[What is being asked]: Repeat the listing in full, exactly as it stands.

[Collected material]:
####################

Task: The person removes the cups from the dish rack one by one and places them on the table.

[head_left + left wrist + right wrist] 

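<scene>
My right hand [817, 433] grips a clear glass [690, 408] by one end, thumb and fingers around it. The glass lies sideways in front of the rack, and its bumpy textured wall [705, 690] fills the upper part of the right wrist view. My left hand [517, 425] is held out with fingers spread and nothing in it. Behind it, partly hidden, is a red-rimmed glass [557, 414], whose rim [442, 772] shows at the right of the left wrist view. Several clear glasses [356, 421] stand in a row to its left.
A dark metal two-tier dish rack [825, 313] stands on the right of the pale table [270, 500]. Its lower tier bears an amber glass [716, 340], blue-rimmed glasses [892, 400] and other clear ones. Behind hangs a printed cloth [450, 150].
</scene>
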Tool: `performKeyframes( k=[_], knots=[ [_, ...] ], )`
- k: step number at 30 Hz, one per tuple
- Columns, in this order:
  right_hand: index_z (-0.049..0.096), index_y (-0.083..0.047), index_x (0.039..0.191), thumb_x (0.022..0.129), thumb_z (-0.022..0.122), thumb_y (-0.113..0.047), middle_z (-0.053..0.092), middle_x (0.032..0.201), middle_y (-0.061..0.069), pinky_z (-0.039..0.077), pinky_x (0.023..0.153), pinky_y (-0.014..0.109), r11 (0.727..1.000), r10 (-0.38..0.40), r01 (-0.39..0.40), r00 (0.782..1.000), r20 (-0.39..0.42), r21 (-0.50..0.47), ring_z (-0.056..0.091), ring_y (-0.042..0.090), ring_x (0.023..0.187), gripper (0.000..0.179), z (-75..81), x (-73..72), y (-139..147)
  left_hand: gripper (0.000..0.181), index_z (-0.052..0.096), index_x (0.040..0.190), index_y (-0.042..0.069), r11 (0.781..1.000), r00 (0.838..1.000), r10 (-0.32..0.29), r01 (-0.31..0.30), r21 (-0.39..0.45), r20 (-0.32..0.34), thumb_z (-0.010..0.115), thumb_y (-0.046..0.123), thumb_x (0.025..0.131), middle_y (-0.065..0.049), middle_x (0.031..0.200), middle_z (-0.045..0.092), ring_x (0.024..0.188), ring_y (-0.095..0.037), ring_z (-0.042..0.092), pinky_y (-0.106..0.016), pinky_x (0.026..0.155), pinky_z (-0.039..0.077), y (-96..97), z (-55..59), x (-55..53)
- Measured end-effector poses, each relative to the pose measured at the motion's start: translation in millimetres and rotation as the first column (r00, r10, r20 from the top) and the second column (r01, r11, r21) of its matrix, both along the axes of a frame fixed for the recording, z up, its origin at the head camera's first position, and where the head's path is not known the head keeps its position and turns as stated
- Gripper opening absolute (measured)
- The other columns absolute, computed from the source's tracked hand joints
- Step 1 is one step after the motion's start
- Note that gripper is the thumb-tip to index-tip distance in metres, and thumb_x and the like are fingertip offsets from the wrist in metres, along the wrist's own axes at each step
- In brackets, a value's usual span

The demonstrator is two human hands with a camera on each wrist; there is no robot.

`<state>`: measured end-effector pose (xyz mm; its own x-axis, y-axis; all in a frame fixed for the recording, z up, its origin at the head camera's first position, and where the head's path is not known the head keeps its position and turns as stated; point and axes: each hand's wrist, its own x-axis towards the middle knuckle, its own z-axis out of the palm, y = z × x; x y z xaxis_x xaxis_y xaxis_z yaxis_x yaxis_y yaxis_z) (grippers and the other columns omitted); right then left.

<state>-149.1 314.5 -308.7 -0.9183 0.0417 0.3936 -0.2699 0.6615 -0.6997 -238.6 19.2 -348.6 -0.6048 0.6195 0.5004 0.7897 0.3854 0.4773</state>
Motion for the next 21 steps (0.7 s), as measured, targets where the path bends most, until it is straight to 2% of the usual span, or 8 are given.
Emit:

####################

[Your solution]:
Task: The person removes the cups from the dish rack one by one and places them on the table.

[head_left + left wrist + right wrist] 

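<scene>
My right hand [817, 433] grips a clear glass [690, 408] by one end, thumb and fingers around it. The glass lies sideways in front of the rack, and its bumpy textured wall [705, 690] fills the upper part of the right wrist view. My left hand [517, 425] is held out with fingers spread and nothing in it. Behind it, partly hidden, is a red-rimmed glass [557, 414], whose rim [442, 772] shows at the right of the left wrist view. Several clear glasses [356, 421] stand in a row to its left.
A dark metal two-tier dish rack [825, 313] stands on the right of the pale table [270, 500]. Its lower tier bears an amber glass [716, 340], blue-rimmed glasses [892, 400] and other clear ones. Behind hangs a printed cloth [450, 150].
</scene>
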Tool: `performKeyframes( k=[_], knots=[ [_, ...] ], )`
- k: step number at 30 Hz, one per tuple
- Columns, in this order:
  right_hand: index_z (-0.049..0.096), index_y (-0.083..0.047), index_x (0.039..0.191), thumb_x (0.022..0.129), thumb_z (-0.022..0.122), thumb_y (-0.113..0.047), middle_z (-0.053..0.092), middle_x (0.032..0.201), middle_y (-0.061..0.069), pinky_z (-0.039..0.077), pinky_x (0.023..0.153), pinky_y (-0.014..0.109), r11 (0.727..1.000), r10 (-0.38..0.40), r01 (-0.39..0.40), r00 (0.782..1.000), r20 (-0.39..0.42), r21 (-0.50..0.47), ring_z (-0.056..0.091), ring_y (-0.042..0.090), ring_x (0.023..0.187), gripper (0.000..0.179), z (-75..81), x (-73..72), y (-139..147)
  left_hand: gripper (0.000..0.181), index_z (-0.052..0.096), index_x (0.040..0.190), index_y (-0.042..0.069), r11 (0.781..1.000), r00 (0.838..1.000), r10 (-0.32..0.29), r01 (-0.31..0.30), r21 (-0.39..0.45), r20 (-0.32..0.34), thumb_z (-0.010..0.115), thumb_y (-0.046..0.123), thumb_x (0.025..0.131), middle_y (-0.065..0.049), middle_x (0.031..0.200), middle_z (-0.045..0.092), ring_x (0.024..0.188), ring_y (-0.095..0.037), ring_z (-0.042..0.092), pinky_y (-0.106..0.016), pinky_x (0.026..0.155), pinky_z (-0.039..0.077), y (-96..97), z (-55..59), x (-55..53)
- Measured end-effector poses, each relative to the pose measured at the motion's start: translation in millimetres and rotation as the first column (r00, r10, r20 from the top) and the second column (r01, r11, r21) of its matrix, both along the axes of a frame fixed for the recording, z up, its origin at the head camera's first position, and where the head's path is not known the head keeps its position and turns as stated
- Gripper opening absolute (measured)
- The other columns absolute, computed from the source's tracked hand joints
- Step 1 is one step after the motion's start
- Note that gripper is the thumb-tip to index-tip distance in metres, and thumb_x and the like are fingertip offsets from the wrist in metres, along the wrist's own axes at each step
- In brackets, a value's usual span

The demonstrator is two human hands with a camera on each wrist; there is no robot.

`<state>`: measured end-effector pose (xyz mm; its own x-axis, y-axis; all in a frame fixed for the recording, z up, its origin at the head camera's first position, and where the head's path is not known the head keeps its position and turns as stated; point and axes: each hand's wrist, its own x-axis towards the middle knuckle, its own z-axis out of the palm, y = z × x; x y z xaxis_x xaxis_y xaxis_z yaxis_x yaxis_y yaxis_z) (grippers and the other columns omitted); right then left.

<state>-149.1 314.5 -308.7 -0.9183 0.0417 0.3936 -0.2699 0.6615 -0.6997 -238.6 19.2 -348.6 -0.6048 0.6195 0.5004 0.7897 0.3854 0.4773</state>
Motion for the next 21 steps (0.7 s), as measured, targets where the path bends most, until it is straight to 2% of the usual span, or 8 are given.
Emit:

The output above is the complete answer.